▶ Problem statement:
A faithful copy of all the data is required; pictures should not be included.

** Opening Material provided block **

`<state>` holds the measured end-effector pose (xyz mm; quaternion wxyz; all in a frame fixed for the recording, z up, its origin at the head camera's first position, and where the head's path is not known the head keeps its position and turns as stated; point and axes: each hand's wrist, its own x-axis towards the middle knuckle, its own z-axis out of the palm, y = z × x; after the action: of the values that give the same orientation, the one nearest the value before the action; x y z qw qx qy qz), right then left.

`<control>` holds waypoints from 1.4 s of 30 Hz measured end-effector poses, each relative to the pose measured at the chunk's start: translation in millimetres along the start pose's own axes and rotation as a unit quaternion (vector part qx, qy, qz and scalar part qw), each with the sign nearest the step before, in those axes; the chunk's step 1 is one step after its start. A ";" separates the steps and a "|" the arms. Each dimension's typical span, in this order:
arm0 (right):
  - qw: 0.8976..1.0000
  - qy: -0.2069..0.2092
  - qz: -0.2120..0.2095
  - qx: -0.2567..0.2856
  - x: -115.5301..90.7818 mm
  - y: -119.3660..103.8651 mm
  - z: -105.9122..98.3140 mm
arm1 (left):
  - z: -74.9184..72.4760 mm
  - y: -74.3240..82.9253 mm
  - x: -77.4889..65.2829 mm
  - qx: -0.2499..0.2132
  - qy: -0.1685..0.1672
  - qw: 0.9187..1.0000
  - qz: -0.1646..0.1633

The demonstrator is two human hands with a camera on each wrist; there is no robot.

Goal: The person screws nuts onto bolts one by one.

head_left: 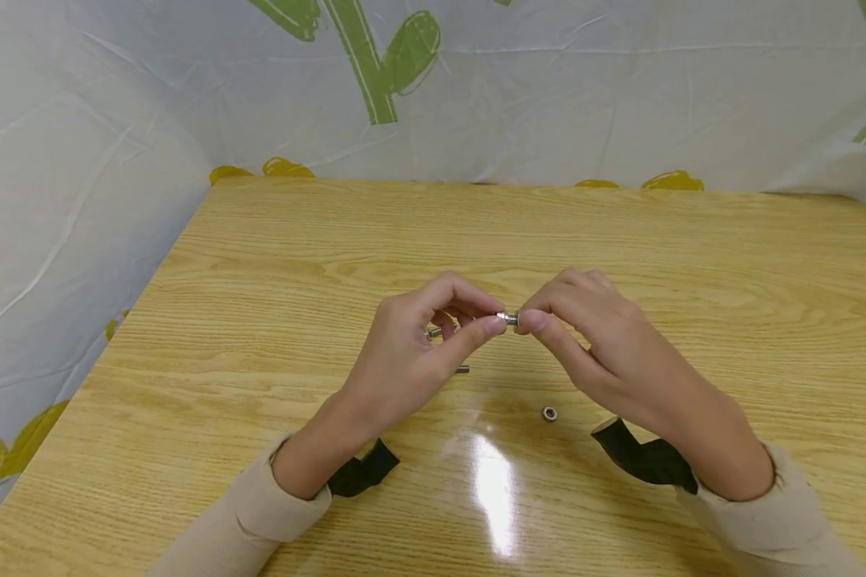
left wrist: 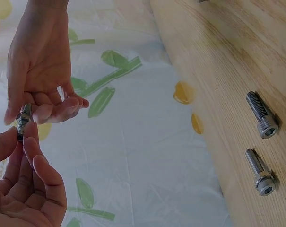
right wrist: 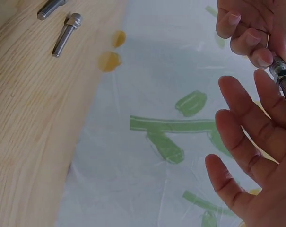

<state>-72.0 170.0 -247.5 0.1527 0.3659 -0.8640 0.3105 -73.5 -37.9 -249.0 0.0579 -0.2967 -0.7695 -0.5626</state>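
Note:
Above the table, a silver bolt (left wrist: 21,130) is held between both hands, with a nut (left wrist: 23,116) around its threads. My left hand (head_left: 411,344) pinches the bolt's head end between thumb and fingertips. At the threaded end, my right hand (head_left: 595,336) pinches the nut between thumb and index finger; its other fingers (right wrist: 235,92) are spread in the right wrist view. Fingertips partly cover bolt and nut. Two more socket-head bolts lie on the table: a bare one (left wrist: 258,113) and one with a nut near its head (left wrist: 261,175). My left hand partly hides them in the head view.
A loose nut (head_left: 549,413) lies on the wooden table (head_left: 296,240), near the right wrist. Black wrist mounts (head_left: 645,457) stick out from the beige sleeves (head_left: 252,513). A pale sheet (head_left: 548,96) with green and yellow plant shapes hangs behind and left of the table.

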 end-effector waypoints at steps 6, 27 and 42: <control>1.000 -0.004 0.030 0.004 -3.3 3.8 1.0 | 0.0 0.1 0.1 0.008 -0.001 1.000 -0.001; 0.996 0.051 -0.065 0.020 -2.8 11.9 5.3 | -0.1 1.4 0.4 0.015 -0.001 1.000 -0.013; 1.000 0.016 -0.016 0.005 0.6 0.5 1.1 | 0.5 1.5 0.2 0.009 -0.005 1.000 -0.018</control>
<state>-72.9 169.2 -248.2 0.1697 0.3753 -0.8537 0.3186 -72.8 -37.1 -247.8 0.0468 -0.2847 -0.7800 -0.5553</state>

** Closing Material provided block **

▶ Result for this exercise:
`<state>` holds the measured end-effector pose (xyz mm; quaternion wxyz; all in a frame fixed for the recording, z up, its origin at the head camera's first position, and where the head's path is not known the head keeps its position and turns as stated; point and axes: each hand's wrist, its own x-axis towards the middle knuckle, its own z-axis out of the palm, y = z × x; after the action: of the values that give the same orientation, the one nearest the value before the action; x y z qw qx qy qz), right then left.

`<control>` holds waypoints from 1.4 s of 30 Hz measured end-effector poses, each relative to the pose measured at the chunk's start: translation in millimetres along the start pose's own axes and rotation as a unit quaternion (vector part qx, qy, qz and scalar part qw), each with the sign nearest the step before, in those axes; the chunk's step 1 is one step after its start. A ";" separates the steps and a "|" the arms. Each dimension's typical span, in this order:
arm0 (right):
  - qw: 0.8976..1.0000
  - qy: -0.2069..0.2092
  - qz: -0.2120..0.2095
  - qx: -0.2567..0.2856
  - x: -115.5301..90.7818 mm
  - y: -119.3660..103.8651 mm
  - z: -105.9122..98.3140 mm
arm1 (left):
  - z: -74.9184..72.4760 mm
  - y: -74.3240..82.9253 mm
  - x: -77.4889..65.2829 mm
  - qx: -0.2499..0.2132
  - qy: -0.1685..0.1672
  - qw: 0.9187..1.0000
  - qz: -0.1646..0.1633

The demonstrator is two human hands with a camera on each wrist; there is no robot.

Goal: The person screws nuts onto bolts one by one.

head_left: 
left wrist: 
right wrist: 

<state>-72.0 170.0 -247.5 0.1527 0.3659 -0.8640 0.3105 -73.5 -37.9 -249.0 0.0579 -0.2967 -0.7695 -0.5626</state>
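Note:
Above the table, a silver bolt (left wrist: 21,130) is held between both hands, with a nut (left wrist: 23,116) around its threads. My left hand (head_left: 411,344) pinches the bolt's head end between thumb and fingertips. At the threaded end, my right hand (head_left: 595,336) pinches the nut between thumb and index finger; its other fingers (right wrist: 235,92) are spread in the right wrist view. Fingertips partly cover bolt and nut. Two more socket-head bolts lie on the table: a bare one (left wrist: 258,113) and one with a nut near its head (left wrist: 261,175). My left hand partly hides them in the head view.
A loose nut (head_left: 549,413) lies on the wooden table (head_left: 296,240), near the right wrist. Black wrist mounts (head_left: 645,457) stick out from the beige sleeves (head_left: 252,513). A pale sheet (head_left: 548,96) with green and yellow plant shapes hangs behind and left of the table.
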
 end-effector waypoints at steps 6, 27 and 42: <control>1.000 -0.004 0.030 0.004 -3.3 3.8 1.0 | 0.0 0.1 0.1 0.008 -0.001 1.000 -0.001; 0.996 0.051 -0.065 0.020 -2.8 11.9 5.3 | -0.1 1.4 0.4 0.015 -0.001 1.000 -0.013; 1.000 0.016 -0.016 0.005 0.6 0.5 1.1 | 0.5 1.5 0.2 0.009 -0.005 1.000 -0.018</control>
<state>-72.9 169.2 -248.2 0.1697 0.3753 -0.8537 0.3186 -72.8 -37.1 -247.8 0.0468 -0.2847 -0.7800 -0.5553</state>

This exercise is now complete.